Stored items from a collection:
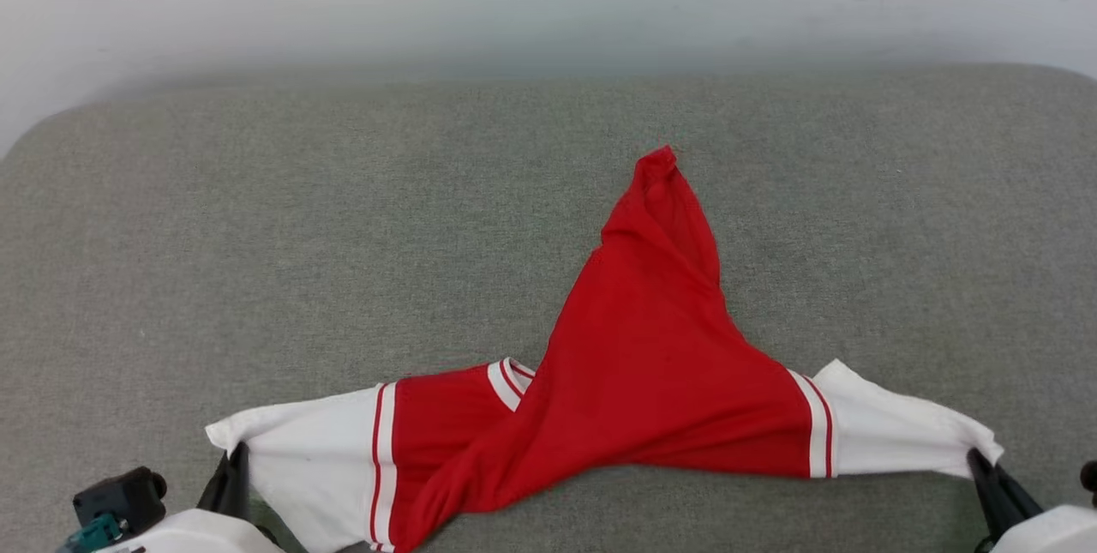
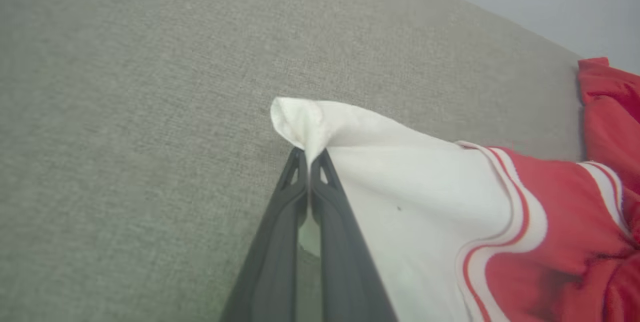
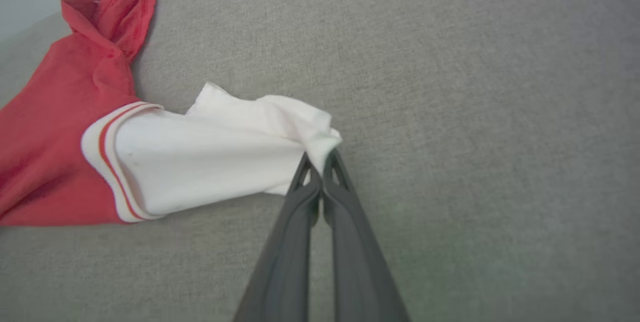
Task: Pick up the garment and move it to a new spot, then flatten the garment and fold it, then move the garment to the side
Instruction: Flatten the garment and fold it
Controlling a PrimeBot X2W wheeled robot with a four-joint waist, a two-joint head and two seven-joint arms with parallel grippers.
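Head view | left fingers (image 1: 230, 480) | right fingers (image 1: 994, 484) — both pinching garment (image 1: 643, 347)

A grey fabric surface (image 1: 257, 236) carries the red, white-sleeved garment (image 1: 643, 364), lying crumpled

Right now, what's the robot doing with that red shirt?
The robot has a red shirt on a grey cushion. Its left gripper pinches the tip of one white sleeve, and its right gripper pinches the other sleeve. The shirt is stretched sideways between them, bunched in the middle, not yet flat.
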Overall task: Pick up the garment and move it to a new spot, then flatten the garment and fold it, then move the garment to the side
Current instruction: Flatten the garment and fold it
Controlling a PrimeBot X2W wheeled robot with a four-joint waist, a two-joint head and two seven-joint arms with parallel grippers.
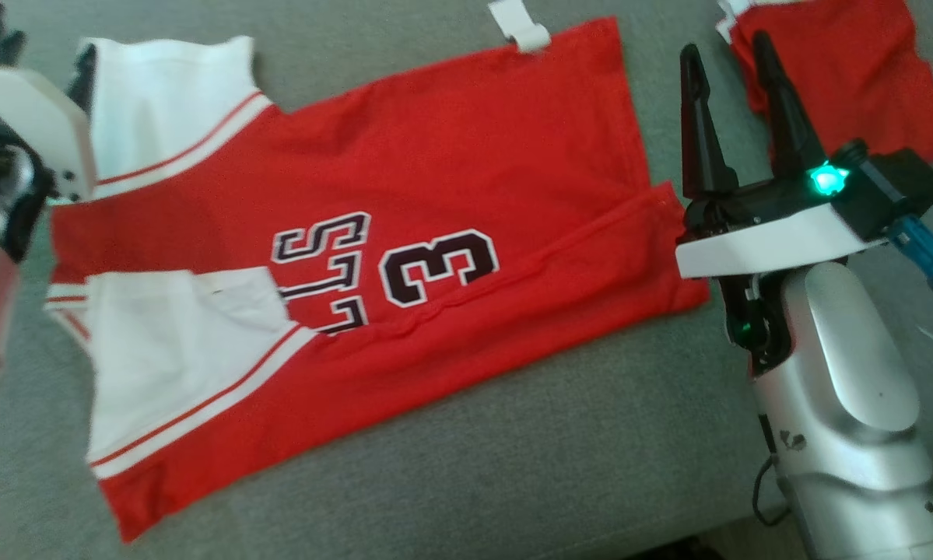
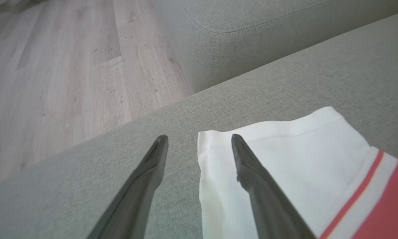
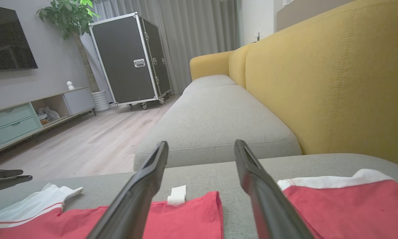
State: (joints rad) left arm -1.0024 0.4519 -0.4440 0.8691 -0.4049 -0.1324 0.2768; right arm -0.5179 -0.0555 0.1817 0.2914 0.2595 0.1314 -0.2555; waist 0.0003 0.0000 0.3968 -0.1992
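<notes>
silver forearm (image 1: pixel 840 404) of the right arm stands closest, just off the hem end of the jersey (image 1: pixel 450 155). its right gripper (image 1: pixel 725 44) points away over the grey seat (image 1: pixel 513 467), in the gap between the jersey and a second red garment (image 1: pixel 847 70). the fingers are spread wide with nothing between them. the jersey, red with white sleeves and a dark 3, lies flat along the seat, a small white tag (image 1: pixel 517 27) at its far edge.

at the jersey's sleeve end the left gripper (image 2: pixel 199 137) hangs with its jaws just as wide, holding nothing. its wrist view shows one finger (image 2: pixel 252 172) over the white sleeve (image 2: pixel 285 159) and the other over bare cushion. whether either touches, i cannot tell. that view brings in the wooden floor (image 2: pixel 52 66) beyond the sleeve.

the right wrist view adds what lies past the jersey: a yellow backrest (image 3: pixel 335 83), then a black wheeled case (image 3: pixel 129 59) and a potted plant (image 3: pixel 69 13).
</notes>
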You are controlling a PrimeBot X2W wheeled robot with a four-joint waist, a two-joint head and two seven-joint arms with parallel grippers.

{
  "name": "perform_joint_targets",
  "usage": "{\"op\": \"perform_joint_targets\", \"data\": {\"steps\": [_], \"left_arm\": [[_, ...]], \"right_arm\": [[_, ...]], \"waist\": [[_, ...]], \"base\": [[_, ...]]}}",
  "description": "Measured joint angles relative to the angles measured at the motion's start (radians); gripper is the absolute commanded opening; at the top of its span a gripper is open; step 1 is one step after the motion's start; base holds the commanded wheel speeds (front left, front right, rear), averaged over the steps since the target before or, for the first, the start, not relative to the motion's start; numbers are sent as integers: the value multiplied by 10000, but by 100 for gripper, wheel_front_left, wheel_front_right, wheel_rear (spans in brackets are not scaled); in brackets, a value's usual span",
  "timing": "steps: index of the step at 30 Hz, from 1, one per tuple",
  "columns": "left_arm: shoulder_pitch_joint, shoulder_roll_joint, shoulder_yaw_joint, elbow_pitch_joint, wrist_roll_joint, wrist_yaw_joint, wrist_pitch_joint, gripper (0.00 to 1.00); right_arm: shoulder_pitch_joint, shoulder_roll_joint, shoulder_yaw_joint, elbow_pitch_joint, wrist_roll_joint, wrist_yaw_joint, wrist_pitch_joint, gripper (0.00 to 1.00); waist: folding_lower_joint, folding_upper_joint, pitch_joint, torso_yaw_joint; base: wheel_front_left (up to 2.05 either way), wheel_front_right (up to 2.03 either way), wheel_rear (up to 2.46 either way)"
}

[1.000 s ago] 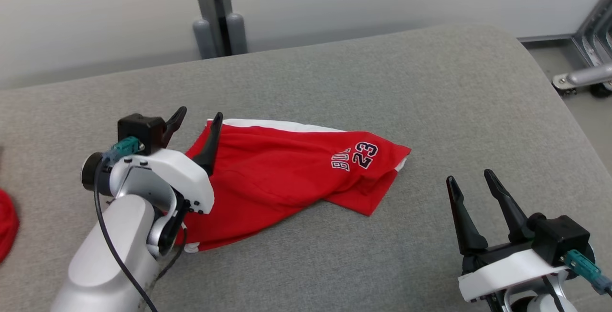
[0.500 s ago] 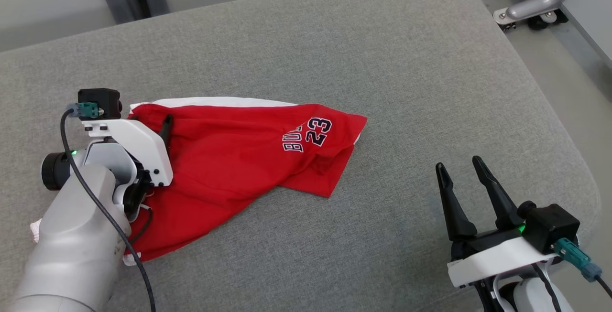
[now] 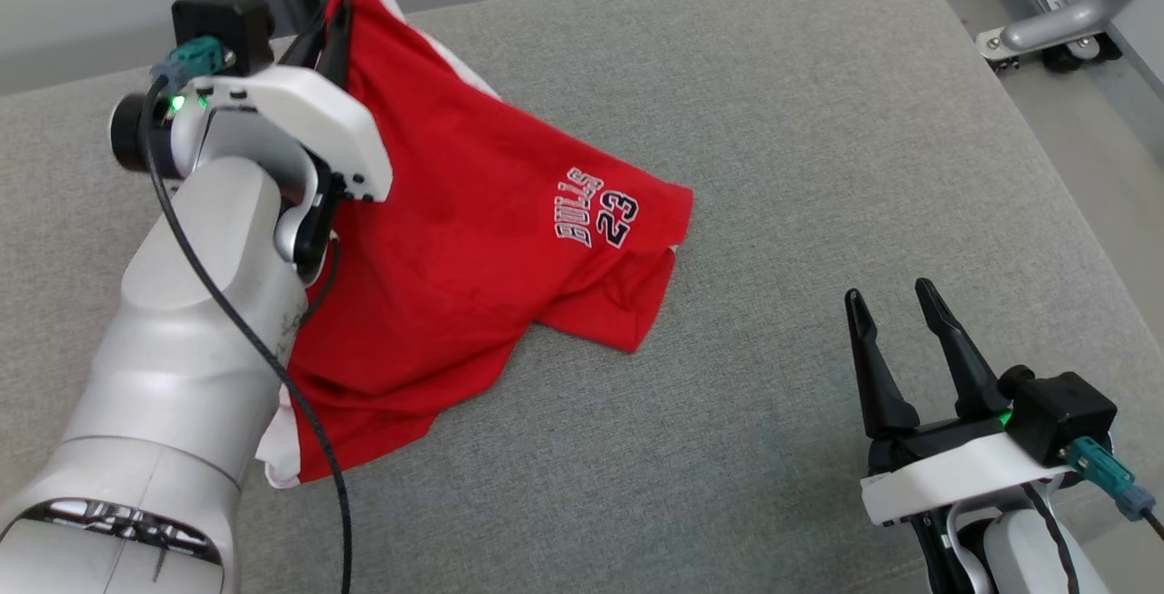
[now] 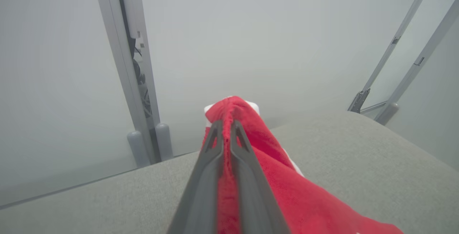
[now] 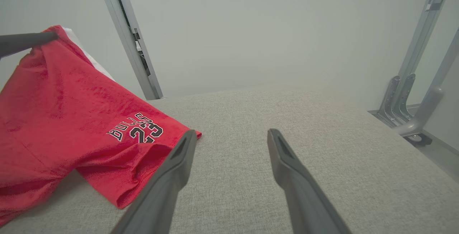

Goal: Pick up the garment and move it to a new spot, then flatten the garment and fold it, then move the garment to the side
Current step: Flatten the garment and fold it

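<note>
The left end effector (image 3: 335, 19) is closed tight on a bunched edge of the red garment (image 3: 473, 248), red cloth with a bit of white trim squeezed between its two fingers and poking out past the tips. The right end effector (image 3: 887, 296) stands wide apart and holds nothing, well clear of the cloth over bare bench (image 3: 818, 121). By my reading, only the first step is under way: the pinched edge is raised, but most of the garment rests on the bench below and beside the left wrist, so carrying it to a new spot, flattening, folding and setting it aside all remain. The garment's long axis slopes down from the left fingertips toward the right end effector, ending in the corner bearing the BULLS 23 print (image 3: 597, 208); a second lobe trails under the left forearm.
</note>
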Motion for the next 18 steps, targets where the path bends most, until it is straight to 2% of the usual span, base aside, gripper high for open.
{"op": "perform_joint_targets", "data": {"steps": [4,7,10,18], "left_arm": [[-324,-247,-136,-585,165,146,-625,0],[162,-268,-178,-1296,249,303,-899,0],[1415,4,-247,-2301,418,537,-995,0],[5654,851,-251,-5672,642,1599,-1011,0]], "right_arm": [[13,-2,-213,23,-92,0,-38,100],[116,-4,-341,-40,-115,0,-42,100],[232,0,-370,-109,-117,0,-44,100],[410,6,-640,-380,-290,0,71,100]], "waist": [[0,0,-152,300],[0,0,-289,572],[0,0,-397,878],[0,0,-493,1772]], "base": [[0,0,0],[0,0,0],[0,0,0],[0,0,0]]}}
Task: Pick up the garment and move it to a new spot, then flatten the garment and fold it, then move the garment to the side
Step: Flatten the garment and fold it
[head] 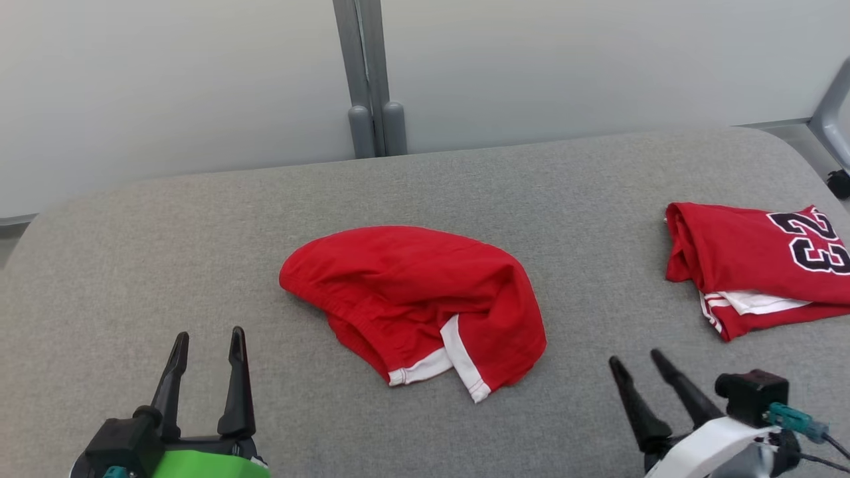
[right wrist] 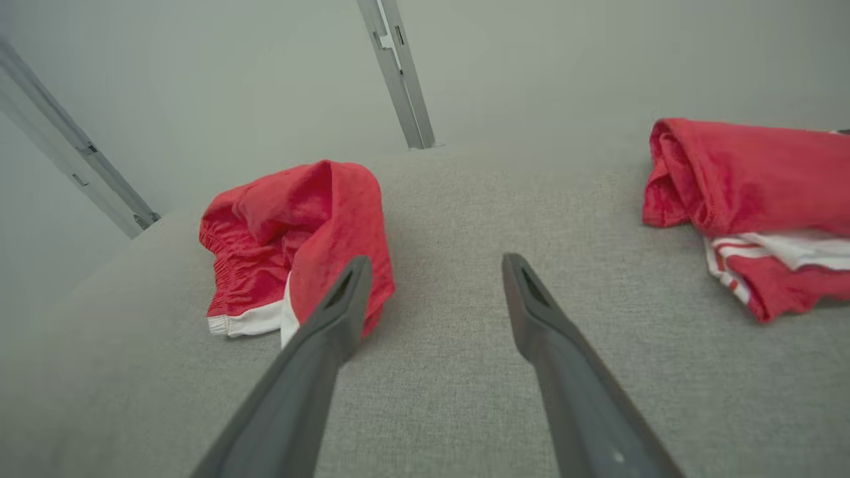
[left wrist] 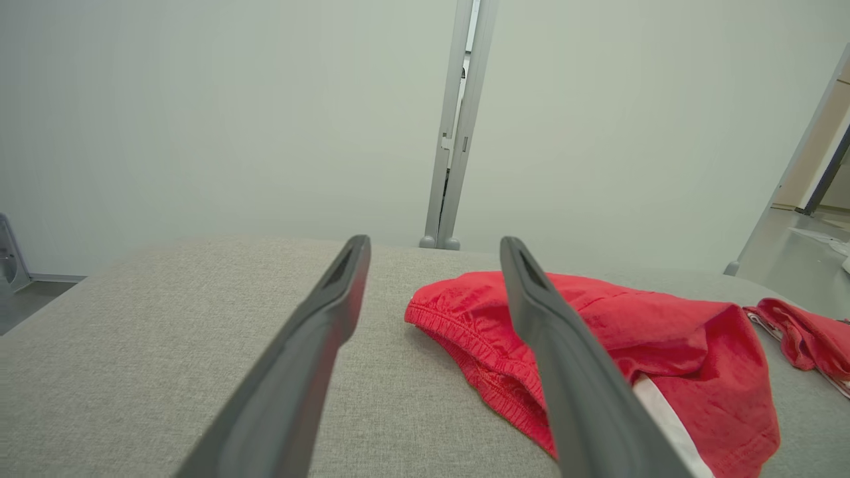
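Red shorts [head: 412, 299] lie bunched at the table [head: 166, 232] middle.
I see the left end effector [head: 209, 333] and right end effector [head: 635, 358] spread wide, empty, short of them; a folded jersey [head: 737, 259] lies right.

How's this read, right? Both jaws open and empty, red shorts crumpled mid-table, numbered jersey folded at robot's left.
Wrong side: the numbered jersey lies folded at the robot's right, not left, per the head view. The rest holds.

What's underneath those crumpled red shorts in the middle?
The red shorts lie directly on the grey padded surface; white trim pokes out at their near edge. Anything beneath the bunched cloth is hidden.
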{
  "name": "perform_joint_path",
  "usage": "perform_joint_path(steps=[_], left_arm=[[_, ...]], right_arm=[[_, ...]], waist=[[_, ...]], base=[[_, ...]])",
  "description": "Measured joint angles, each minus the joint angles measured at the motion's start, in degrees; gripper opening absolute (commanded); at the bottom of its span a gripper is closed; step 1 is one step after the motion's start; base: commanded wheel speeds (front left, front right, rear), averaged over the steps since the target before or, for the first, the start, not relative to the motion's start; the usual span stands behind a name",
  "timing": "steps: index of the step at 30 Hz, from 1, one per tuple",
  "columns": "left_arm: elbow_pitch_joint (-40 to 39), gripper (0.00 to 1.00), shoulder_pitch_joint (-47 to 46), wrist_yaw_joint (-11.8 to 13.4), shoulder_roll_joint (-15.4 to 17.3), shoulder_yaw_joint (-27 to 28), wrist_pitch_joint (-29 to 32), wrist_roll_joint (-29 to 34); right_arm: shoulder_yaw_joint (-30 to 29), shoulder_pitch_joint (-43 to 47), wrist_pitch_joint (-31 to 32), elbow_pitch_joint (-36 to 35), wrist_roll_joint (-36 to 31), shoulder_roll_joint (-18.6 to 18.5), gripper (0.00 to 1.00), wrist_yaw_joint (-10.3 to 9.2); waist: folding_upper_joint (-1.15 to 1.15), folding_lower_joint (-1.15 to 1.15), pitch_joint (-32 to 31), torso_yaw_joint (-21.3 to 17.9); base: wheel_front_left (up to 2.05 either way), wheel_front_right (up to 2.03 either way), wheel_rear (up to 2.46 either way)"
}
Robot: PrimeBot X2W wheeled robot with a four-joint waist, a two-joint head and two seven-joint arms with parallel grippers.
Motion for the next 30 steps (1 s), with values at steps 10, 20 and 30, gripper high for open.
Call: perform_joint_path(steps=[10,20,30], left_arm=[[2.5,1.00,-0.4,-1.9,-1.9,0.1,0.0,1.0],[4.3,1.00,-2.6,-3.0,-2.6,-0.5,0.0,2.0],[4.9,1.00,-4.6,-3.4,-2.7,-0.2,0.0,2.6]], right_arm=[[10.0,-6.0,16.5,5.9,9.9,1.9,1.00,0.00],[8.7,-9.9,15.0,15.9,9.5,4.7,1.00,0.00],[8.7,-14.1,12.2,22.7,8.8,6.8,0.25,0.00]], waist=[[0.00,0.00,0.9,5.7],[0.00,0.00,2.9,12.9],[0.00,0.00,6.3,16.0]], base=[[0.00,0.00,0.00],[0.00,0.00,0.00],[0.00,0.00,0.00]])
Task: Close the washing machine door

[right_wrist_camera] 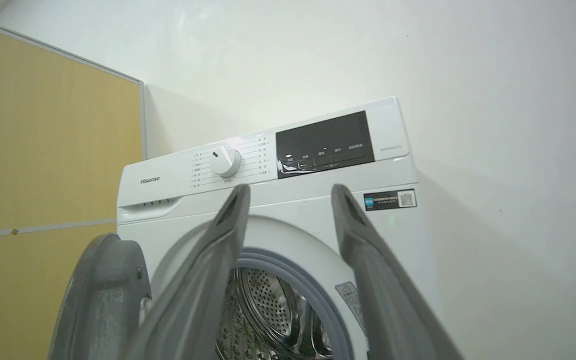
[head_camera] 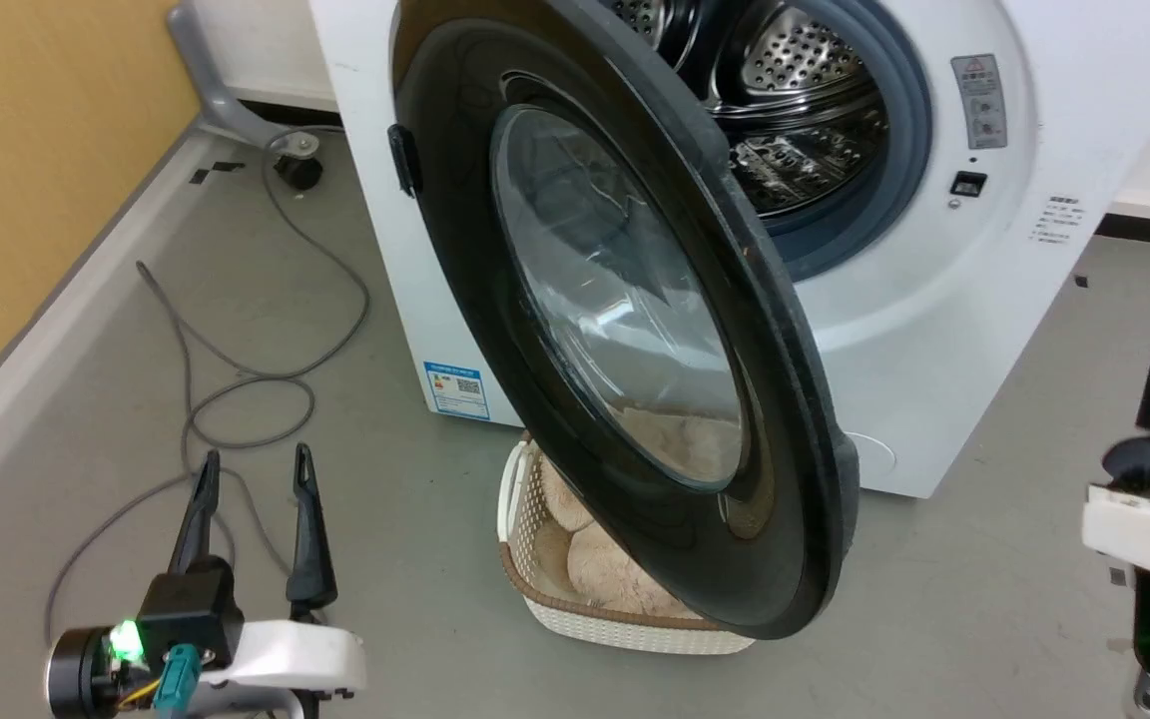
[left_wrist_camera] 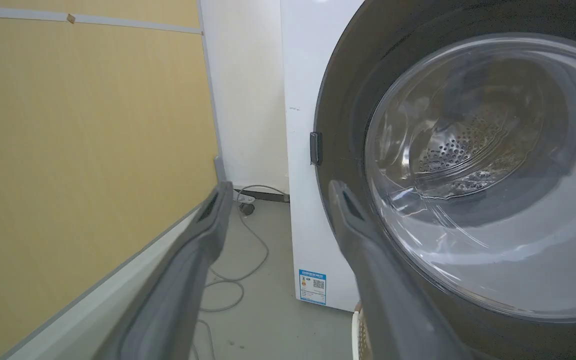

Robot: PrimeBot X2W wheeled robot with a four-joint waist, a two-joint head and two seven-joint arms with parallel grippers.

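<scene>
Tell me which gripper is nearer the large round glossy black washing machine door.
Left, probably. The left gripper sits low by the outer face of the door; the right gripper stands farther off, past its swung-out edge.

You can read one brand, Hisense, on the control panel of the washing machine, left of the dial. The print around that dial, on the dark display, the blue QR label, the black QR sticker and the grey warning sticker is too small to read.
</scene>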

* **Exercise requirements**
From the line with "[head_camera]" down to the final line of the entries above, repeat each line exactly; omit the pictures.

* **Answer section**
[head_camera] 
[left_wrist_camera] 

Robot: PrimeBot X2W wheeled robot with a four-joint waist, a two-joint head and two seven-joint arms with parallel grippers.

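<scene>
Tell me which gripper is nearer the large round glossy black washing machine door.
Left, probably. The left gripper sits low by the outer face of the door; the right gripper stands farther off, past its swung-out edge.

You can read one brand, Hisense, on the control panel of the washing machine, left of the dial. The print around that dial, on the dark display, the blue QR label, the black QR sticker and the grey warning sticker is too small to read.
</scene>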

The answer contains nothing more.